La carrera del mejor jugador de la historia de El Salvador, Jorge «Mágico» González, revive para ser experimentada por los salvadoreños en un espacio mágico creado especialmente para darle homenaje a un fenómeno con el balón que maravilló al mundo del fútbol en su época dorada.

Una de las mentes responsables detrás de este espacio mágico creado en el estadio que lleva su nombre es Germán Hernández, el coordinador del museo, que contó a Diario El Salvador sobre la historia que hay detrás de este recorrido que ha inmortalizado al jugador más grande del país.
«La idea de crear un museo monográfico para el mejor jugador de la historia de El Salvador ha nacido por el amor que le tenemos al deporte las personalidades del INDES que estuvieron detrás de la creación de este museo», dijo Germán.

Más que trabajadores a disposición del deporte salvadoreño, Germán, como quienes realizaron esfuerzos para hacer posible este museo, dijo que su admiración al Mágico los motivó como aficionados. «Le hemos puesto mucho empeño, mucho amor para recopilar la mejor información fidedigna, para buscar a los objetos que pertenecieron a la historia del mágico. Eso nos ha dado la motivación de crear este museo para todos los salvadoreños», dijo el coordinador del museo.
El museo fusiona las reliquias, las recreaciones históricas y la tecnología de forma equilibrada para crear una experiencia inmersiva para los aficionados.

«Hay un aspecto tecnológico muy claro que ustedes lo podrán ver en todas las proyecciones, en las videowalls, en las cosas interactivas y hologramas. Eso fue importante para que nosotros podamos contarle a todo tipo de generación de cómo se ve retratada la historia del Mágico González y creemos que esta ha sido la mejor forma», contó Germán.
Las reliquias
Como todos los aficionados lo saben, el «Mágico» ostentaba de una personalidad peculiar, y entre sus comportamientos, sus más allegados cuentan que no le importaba guardar sus uniformes, ni sus botines, ni nada… un jugador sin ataduras al que se le veía libre en la cancha, y fuera de ella, también.

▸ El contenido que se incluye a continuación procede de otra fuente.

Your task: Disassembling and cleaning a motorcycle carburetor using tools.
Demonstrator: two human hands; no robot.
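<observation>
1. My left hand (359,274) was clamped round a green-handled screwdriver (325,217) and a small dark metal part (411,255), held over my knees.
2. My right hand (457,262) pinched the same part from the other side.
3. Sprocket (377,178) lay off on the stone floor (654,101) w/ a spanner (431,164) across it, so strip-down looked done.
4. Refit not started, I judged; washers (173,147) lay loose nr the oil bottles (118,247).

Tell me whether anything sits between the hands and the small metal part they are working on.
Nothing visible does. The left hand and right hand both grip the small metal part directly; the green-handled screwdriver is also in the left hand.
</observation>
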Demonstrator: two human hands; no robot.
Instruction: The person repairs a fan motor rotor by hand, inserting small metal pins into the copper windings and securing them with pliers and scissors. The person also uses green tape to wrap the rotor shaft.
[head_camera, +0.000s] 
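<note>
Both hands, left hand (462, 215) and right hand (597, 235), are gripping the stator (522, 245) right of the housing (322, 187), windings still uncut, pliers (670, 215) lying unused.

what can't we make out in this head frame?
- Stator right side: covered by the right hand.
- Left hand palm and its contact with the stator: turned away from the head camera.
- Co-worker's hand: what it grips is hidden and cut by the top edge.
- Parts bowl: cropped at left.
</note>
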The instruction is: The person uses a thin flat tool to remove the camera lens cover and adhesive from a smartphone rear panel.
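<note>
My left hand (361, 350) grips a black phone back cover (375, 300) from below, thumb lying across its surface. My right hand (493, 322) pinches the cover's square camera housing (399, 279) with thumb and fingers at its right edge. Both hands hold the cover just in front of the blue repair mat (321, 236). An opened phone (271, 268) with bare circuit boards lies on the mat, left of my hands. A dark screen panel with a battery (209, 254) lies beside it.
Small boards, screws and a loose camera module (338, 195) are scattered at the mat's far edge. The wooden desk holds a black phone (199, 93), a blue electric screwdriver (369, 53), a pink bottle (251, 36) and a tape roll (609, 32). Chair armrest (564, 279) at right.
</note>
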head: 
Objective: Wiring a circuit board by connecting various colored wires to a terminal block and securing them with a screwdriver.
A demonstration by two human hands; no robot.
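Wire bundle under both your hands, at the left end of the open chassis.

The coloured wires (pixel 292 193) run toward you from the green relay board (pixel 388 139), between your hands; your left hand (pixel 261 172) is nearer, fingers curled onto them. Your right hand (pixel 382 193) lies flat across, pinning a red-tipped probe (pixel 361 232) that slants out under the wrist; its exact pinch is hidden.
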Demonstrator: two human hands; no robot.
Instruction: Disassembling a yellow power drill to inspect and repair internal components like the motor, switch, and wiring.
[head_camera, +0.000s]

«Como el Mágico regalaba todo según nos cuentan, pues tal vez lo más representativo que hay son los trofeos del Mágico, incluyendo el del salón de la fama de la FIFA», contó el coordinador del museo, quien también explicó que fue difícil recuperar sus reliquias, y que las demás están ilustradas mediante réplicas exactas de sus uniformes.
«Tenemos una camisa del FAS de cuando él viene de regreso a El Salvador de jugar en Cádiz para reforzar al FAS. Hay una camiseta de FAS que se la ponen al venir. Fue como decirle “queremos que jugués con nosotros”. Los santanecos ahí se pusieron las pilas y lo comprometieron a jugar con ellos como refuerzo (…) Tenemos la copa Pichichi que es entregada a las grandes figuras goleadoras del fútbol español, y otros objetos que hablan del Cádiz. También hay réplicas fidedignas de las camisetas que ocupó durante su carrera», contó Germán Hernández, coordinador del museo del «Mágico» González, ubicado en el estadio que lleva su mismo nombre.